Did a search on this and this thread popped up. I am having numbness in my right hand. I think I have it narrowed down to positioning on the hoods. On my 'cross bike I have Salsa Woodchipper bars (super flared, hoods angled inward). No problems. On my road bike I have a regular bar set up and I cannot go 30 min without a numb right hand. 

Set-ups are close, although I have a different saddles. This just came up a year ago.

I have gone so far as to get an EMG on that arm. It was normal. I had numb fingers for a month after doing an ultra.

Any thoughts? I hate putting dirt drop bars on my Spec Roubaix, but I need to be comfortable.


----------



## rgg01 (Jun 21, 2011)

I watched a video on youtube about aero positions, I forget the guy's name but he seems quite well known older guy, he gave the opinion that a lot of people suffered numbness and discomfort because they had their bars too high, I'd tried a lot of these other remedies and thought it couldn't hurt to try, so removed 2 spacers and angled my bars ever so slightly down and it works brilliantly for me. My next step would otherwise have been to buy a longer stem to increase my reach.


----------



## todayilearned (Sep 28, 2011)

Most cyclists suffer from ulnar neuropathy because of holding the bars wrong or bad fit.

If you feel numbness in your pinky and 1/2 of your ring finger then it's a branch that goes through guyon's canal (or ulnar canal between the pisiform and hamate bone).
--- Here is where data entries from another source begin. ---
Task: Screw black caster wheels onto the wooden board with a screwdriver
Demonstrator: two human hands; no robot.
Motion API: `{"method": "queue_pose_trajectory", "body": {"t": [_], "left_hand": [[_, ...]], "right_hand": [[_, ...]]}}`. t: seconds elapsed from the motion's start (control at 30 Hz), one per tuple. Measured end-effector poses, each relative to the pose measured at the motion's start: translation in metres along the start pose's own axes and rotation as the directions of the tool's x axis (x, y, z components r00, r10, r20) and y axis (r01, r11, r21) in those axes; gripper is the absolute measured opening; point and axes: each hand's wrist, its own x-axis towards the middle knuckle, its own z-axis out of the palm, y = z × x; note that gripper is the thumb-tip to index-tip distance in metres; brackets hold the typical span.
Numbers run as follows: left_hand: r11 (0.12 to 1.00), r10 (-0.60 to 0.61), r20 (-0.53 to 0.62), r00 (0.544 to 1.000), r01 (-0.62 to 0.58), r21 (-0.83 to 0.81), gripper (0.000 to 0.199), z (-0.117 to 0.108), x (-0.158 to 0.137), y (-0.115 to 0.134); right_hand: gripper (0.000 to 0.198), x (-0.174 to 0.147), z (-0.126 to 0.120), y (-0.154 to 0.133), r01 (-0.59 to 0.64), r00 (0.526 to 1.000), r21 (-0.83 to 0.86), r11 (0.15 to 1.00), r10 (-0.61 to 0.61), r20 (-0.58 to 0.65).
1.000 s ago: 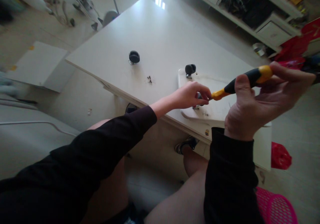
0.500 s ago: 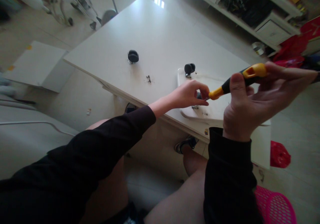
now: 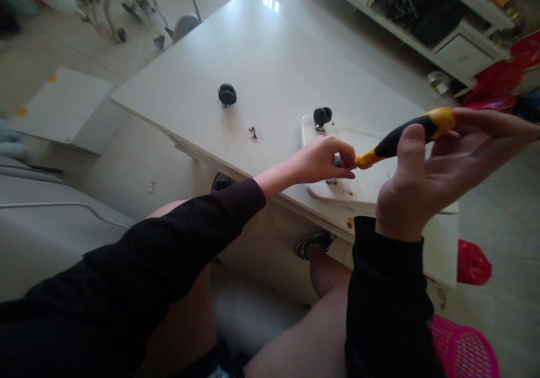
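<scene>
My right hand (image 3: 415,181) holds a yellow-and-black screwdriver (image 3: 400,139) by its handle, thumb along the near side. The tool slants down to the left. At its lower end the thumb and forefinger of my left hand (image 3: 327,158) close around the thin shaft. The very tip is hidden by those fingers. Below them is a white board with rounded corners (image 3: 367,196). One black caster (image 3: 322,116) stands on this board's far left part. Another caster (image 3: 337,161) is mostly covered by my left hand, and a few small screws (image 3: 347,192) lie near it.
The board rests on a white table (image 3: 270,57). A loose caster (image 3: 226,94) and a small heap of screws (image 3: 253,133) are left of the board. A pink mesh basket (image 3: 468,350) and red bag (image 3: 473,262) are at lower right. A white box (image 3: 63,108) sits on the floor.
The screwdriver's handle has turned about its axis in my right hand, and the fingers have shifted slightly with it. My left hand keeps its place at the shaft.
</scene>
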Motion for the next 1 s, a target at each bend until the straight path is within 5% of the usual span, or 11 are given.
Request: {"method": "queue_pose_trajectory", "body": {"t": [0.13, 0.37, 0.6, 0.8, 1.0], "left_hand": [[1.0, 0.003, 0.002, 1.0, -0.002, -0.003, 0.011, 0.0, 0.0, 0.0], [1.0, -0.007, 0.019, 1.0, 0.007, -0.002, 0.013, 0.0, 0.0, -0.001], [1.0, 0.013, 0.0, 1.0, -0.013, -0.002, 0.013, 0.0, 0.001, -0.003], [1.0, 0.01, 0.01, 1.0, -0.01, 0.003, 0.01, 0.004, 0.0, -0.002], [1.0, -0.002, -0.003, 1.0, 0.002, 0.017, 0.008, 0.003, 0.0, 0.0]], "right_hand": [[0.029, 0.0, -0.002, 0.006, -0.002, 0.998, 0.14, 0.99, -0.008, 0.066], [0.036, -0.002, -0.007, -0.001, -0.024, 0.999, -0.171, 0.985, 0.017, -0.045], [0.039, -0.005, -0.009, 0.013, -0.039, 0.995, 0.133, 0.99, 0.026, 0.098], [0.05, 0.001, -0.015, 0.025, 0.147, 0.98, -0.042, 0.988, -0.152, -0.126], [0.029, -0.007, -0.016, 0.014, -0.072, 0.997, -0.004, 0.997, 0.072, 0.017]]}}
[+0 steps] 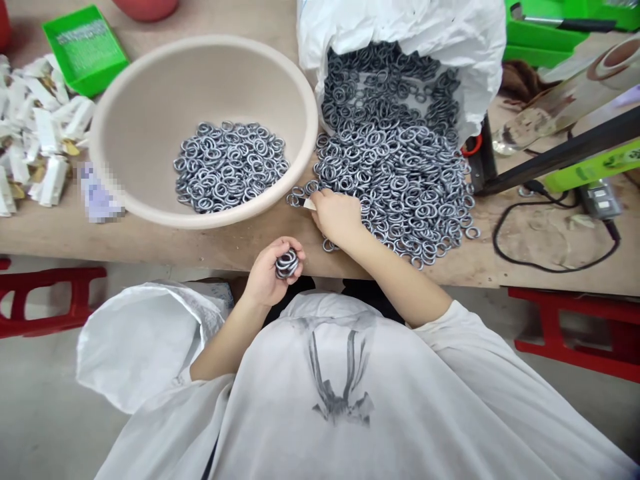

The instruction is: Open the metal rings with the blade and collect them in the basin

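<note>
Several grey metal rings (287,264) rest in the curled fingers of my left hand (270,273), just above the table's front edge. My right hand (340,215) lies at the left side of a large heap of the same rings (400,180), its fingers bent downward and close together. A small white strip (310,205) shows at these fingertips; I cannot tell whether it is tape on a finger or a loose piece. A few rings lie right beside the fingertips. What the right fingers grip is hidden. The heap spills from a white sack (400,23) lying open towards me.
A beige basin (150,87) with more rings stands left of the heap. White-wrapped pieces (47,130) and a green tray (90,73) lie farther left. At the right are a black cable (500,233), a plastic roll (560,107) and a dark bar (560,157). An open white bag (140,340) stands below the table.
</note>
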Available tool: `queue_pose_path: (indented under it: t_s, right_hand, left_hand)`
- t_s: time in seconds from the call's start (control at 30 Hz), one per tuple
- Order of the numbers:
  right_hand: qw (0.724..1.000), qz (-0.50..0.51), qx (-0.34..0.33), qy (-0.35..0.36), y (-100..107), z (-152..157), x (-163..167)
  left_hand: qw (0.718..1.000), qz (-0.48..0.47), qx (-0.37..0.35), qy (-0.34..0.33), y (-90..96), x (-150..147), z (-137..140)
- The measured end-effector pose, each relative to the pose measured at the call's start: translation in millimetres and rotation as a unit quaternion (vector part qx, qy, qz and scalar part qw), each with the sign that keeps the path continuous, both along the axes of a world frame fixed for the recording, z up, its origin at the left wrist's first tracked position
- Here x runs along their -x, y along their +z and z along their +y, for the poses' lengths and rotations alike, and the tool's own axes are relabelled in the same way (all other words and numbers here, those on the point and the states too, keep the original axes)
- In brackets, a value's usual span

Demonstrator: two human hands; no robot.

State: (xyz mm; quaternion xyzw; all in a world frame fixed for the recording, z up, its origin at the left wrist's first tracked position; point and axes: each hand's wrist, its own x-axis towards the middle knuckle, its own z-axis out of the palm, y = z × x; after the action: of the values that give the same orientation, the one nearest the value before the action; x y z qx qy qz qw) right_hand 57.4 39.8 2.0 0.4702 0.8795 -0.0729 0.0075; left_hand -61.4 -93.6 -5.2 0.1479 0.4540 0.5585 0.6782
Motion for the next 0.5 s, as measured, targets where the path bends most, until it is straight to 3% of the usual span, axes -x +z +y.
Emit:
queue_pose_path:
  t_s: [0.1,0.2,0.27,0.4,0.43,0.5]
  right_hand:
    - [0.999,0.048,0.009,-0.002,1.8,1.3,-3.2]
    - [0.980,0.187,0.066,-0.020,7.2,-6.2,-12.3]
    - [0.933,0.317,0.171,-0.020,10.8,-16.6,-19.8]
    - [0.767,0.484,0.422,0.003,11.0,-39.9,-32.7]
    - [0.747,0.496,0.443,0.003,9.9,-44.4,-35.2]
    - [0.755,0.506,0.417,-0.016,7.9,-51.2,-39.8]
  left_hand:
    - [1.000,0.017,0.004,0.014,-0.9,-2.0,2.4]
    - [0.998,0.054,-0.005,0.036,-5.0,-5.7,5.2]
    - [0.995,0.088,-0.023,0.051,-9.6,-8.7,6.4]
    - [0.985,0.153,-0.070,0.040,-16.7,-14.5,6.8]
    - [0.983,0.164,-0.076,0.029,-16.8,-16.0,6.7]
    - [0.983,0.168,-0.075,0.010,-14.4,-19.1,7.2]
If you apply pressure there (ie improperly bending at wrists or wrong fit) then you get neuropathy.

NSAIDs will reduce the inflammation slightly but most importantly try to fix our fit on the bike and get some rest.
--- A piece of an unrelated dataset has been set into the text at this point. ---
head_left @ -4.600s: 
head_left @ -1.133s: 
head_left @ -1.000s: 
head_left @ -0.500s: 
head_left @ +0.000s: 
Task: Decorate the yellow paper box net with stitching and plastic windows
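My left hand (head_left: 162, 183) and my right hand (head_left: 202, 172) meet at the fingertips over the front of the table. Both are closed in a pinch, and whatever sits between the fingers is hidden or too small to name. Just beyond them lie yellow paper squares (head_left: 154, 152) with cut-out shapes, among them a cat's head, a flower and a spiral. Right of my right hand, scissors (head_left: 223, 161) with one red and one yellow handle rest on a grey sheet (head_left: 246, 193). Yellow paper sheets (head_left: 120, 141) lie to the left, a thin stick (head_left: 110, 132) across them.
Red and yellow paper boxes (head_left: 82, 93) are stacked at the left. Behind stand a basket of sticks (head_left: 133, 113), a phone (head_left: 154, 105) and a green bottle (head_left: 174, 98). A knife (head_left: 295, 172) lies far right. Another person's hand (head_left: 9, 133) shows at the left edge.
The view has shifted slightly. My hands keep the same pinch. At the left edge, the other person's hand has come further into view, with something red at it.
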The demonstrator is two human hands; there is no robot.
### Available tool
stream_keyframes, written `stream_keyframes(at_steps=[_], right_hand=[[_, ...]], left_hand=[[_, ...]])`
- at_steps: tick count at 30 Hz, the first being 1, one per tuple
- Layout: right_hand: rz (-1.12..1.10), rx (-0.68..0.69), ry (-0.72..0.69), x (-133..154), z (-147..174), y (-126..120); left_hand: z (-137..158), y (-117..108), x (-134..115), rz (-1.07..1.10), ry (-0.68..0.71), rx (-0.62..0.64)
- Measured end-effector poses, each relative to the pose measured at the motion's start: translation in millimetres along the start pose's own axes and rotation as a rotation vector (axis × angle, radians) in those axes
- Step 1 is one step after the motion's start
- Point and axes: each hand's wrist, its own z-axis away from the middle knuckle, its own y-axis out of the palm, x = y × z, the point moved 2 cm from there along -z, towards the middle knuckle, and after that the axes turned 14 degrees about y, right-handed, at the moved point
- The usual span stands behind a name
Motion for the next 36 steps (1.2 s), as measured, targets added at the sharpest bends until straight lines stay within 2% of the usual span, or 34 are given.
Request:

Google Guyon's canal syndrome is you need more information.


----------



## rgg01 (Jun 21, 2011)

Turns out that old guy was John Cobb, I'm rubbish with names, but he seems to know what he's talking about


----------



## redondoaveb (Jan 16, 2011)

rgg01 said:


> Turns out that old guy was John Cobb, I'm rubbish with names, but he seems to know what he's talking about


He makes a damn good saddle also.


----------



## redondoaveb (Jan 16, 2011)

As far as saddle fore and aft adjustment goes, I understand that when riding with your hands on the top of the bars you should be able to pull your hands off the bars and not fall back onto the tops. If your saddle it too far forward you will not be able to do this. Is this correct?


----------



## PJ352 (Dec 5, 2007)

J-No said:


> Did a search on this and this thread popped up. I am having numbness in my right hand. I think I have it narrowed down to positioning on the hoods. On my 'cross bike I have Salsa Woodchipper bars (super flared, hoods angled inward). No problems. On my road bike I have a regular bar set up and I cannot go 30 min without a numb right hand.
> 
> Set-ups are close, although I have a different saddles. This just came up a year ago.
> 
> ...


If you've been fitted to the Roubaix I'd be hesitant to suggest you try some tweaks yourself. Rather, I think it would be best to visit the shop and discuss this issue with them, seeking input/ suggestions. Determining specifically when the numbness occurs (climbing, descending, cruising) would be helpful as well.

As with many fit issues, there are a number of possibilities here. Although I think it's unlikely, there could be a slight anatomical difference in your right hand causing the discomfort, it's caused primarily by a fit issue or (as todayilearned mentions), improperly bending your wrists (form). 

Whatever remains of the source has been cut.